It's not just long term affects of poor form you have to worry about.  Any lift can reach up and bite you in an instant if you don't use strict form.  The second worst injury I've had lifting was from not paying attention during a warm up set of deads.  It was a STUPID low weight but, since I didn't pay enough attention to my form I threw my back out.  I wasn't right again for almost two years. 

(Some say I'm still not right but that's a different story.  )


----------



## MDR (Nov 29, 2010)

ALBOB said:


> It's not just long term affects of poor form you have to worry about.  Any lift can reach up and bite you in an instant if you don't use strict form.  The second worst injury I've had lifting was from not paying attention during a warm up set of deads.  It was a STUPID low weight but, since I didn't pay enough attention to my form I threw my back out.  I wasn't right again for almost two years.
> 
> (Some say I'm still not right but that's a different story.  )



I could not agree more about injuries happening from not paying attention ot being careless.  I blew out two discs in my lower back doing seated overhead d-bell presses.  The weight in my left hand slipped, and on impulse I reached down slightly to catch it.  While reaching down I twisted to the left slightly, and tweaked my back big time.  Stupid.  If I'd just let the weight fall to the ground, I would have been just fine.  I just wasn't thinking.  Very easy to get injured if you get careless.


----------



## moarwhey123 (Dec 1, 2010)

find out your weak point and work from there.


----------



## fUnc17 (Dec 2, 2010)

moarwhey123 said:


> find out your weak point and work from there.



This.

Your only as strong as your weakest link

If it's just a form issue, try doing stick deadlifts. Unfortunately 98% of the time it isn't just form. 

One hips doing more work, one side of the core is weaker, etc.

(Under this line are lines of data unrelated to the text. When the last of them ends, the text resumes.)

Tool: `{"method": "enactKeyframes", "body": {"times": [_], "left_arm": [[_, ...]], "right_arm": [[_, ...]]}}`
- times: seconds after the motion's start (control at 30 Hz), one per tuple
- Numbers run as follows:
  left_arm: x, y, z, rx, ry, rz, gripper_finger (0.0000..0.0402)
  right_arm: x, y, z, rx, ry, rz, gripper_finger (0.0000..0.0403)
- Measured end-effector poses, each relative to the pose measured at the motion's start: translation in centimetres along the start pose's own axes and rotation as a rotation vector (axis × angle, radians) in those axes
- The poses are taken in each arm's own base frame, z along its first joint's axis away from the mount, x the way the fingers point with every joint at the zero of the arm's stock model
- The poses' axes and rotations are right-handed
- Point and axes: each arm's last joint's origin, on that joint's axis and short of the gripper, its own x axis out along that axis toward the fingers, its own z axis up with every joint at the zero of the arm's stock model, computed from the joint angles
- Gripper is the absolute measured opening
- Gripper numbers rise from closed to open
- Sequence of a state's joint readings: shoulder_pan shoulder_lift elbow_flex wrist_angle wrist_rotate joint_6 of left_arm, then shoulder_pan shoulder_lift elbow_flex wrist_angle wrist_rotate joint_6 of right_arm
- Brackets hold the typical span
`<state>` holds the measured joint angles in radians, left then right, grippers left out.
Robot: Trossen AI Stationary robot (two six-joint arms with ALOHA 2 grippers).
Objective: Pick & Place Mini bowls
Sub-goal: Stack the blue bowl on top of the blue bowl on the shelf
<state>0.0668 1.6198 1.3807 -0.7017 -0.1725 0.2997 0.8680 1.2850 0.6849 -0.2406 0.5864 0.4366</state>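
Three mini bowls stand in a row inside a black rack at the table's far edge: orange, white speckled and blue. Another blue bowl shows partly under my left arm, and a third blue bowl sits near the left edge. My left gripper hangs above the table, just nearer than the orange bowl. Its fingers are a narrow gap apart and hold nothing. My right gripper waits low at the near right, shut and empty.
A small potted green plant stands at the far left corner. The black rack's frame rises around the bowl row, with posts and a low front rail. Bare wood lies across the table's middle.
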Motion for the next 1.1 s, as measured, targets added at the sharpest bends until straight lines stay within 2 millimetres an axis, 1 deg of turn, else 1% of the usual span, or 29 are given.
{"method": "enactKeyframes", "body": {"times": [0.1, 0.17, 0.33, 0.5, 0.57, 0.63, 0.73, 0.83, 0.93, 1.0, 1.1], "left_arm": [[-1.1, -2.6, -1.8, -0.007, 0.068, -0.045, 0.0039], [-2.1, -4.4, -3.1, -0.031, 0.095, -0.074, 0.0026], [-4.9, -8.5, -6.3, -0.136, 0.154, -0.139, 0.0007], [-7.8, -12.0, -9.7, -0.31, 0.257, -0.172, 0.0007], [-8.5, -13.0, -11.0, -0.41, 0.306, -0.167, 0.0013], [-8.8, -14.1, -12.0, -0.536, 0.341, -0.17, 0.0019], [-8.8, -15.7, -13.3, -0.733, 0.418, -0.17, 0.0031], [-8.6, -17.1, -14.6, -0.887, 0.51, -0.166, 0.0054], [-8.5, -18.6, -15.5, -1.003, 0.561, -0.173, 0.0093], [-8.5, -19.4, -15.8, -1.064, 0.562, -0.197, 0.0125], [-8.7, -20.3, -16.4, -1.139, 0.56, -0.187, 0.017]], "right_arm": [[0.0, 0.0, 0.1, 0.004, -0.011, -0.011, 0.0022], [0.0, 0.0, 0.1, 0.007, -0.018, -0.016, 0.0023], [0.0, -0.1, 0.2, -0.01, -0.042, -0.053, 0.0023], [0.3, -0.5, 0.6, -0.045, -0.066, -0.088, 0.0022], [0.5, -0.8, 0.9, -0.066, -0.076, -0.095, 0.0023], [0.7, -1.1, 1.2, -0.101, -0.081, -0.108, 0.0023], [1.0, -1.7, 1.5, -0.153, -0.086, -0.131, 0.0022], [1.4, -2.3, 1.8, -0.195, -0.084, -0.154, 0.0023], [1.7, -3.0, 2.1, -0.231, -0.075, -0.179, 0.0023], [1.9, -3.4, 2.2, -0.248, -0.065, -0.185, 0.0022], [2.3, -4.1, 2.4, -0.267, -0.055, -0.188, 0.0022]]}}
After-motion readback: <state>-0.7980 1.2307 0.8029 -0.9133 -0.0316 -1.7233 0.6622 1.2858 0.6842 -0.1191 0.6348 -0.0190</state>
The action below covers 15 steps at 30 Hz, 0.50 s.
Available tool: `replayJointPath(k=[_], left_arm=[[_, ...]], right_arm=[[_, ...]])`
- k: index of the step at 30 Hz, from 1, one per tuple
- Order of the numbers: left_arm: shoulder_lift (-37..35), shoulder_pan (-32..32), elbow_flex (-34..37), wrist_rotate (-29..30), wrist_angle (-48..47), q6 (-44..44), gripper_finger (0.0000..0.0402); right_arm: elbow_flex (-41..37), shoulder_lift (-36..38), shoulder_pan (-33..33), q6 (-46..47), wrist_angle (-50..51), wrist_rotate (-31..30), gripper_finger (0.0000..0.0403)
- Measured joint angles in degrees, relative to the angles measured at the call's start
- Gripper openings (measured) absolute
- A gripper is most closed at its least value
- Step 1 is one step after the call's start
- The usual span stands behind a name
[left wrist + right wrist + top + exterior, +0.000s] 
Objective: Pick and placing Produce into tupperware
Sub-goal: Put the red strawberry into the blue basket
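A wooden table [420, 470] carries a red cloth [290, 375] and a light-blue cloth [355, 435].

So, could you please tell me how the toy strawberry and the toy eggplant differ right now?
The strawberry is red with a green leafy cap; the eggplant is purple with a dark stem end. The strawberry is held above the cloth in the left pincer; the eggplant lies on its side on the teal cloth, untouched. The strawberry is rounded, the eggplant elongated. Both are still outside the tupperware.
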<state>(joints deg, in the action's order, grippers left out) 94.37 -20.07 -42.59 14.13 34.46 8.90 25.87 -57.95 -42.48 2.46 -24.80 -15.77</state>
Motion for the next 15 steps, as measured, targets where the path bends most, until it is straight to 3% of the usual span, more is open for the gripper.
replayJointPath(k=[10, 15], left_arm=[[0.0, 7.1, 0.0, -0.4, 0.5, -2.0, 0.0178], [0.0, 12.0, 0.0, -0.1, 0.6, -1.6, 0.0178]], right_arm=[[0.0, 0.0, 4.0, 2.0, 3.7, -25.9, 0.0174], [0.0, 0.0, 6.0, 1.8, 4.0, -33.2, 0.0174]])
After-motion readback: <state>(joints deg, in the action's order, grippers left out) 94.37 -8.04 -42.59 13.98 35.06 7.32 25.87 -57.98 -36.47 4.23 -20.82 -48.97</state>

That's why the FMS is so great, it takes all the guess work out. 

www.functionalmovement.com


----------



## gtbmed (Dec 2, 2010)

Balance at the bottom to me signals flexibility issues, probably tight hamstrings and hip flexors and a lack of ankle mobility.  These are so common among lifters.


----------



## Gazhole (Dec 2, 2010)

nutta said:


> what back promelms can occure from bad form, tbh the only thing i know and seems to constamtly come up is a slipped disk, but other then that what other back problems can develop
> 
> check out this guy
> YouTube - Deadlift 405,425,430kg#!



First off, don't compare yourself in any way to Konstantin Konstantinovs. The guy is an absolute god when it comes to raw deadlifting and probably the best in the world.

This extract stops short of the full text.